Going with the Saturn V, since information about it is widely available: 4
hold-down clamps that put out 350 metric tons each.
[http://www.hq.nasa.gov/pao/History/SP-4204/ch13-4.html](http://www.hq.nasa.gov/pao/History/SP-4204/ch13-4.html)

Best tape I can find in 20 seconds of googling: _" Super Strength II: super
heavy duty tape with 400 lbs of tensile strength (meets OSHA 29 CFR Part
1926.502)"_ [http://www.reefindustries.com/barricade-
tape.php](http://www.reefindustries.com/barricade-tape.php)

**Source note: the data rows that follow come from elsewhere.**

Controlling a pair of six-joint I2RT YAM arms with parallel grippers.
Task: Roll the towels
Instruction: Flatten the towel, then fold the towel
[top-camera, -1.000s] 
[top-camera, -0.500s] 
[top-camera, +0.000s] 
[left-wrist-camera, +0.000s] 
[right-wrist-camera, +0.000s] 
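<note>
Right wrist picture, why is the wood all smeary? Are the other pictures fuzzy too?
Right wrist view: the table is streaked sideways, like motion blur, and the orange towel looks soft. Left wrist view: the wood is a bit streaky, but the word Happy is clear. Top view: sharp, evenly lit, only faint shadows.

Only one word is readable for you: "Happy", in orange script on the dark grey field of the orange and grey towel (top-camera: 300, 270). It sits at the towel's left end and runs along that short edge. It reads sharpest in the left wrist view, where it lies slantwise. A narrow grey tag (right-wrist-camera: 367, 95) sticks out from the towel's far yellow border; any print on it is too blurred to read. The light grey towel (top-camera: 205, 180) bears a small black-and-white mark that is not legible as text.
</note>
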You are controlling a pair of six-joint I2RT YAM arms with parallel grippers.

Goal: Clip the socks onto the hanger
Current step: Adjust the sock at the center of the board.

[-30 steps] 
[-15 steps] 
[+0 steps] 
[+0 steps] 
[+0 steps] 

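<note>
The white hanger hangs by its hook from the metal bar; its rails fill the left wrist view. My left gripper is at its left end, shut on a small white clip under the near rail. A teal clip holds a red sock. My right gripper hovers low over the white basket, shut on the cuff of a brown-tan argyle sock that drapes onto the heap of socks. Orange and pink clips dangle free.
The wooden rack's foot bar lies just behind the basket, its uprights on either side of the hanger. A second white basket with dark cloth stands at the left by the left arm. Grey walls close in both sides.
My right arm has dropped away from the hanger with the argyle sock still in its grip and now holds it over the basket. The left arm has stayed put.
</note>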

That's nearly 2000 layers of tape for each hold-down clamp, or 8000 total. How
many meters of tape that is depends on how much tape is needed per layer per
clamp. Lets say two meters, so we're talking 16km of this heavy-duty tape.
That super-heavy duty stuff comes in 300' rolls, so you would need 175 rolls
of it to hold down a Saturn V right at launch.

That is just right at launch though, when the fuel inside the rocket is doing
most of the "hold the rocket down" work. As the rocket burns more and more
fuel, you will need more and more tape to hold it down. A smaller rocket like
the F9 will require less tape.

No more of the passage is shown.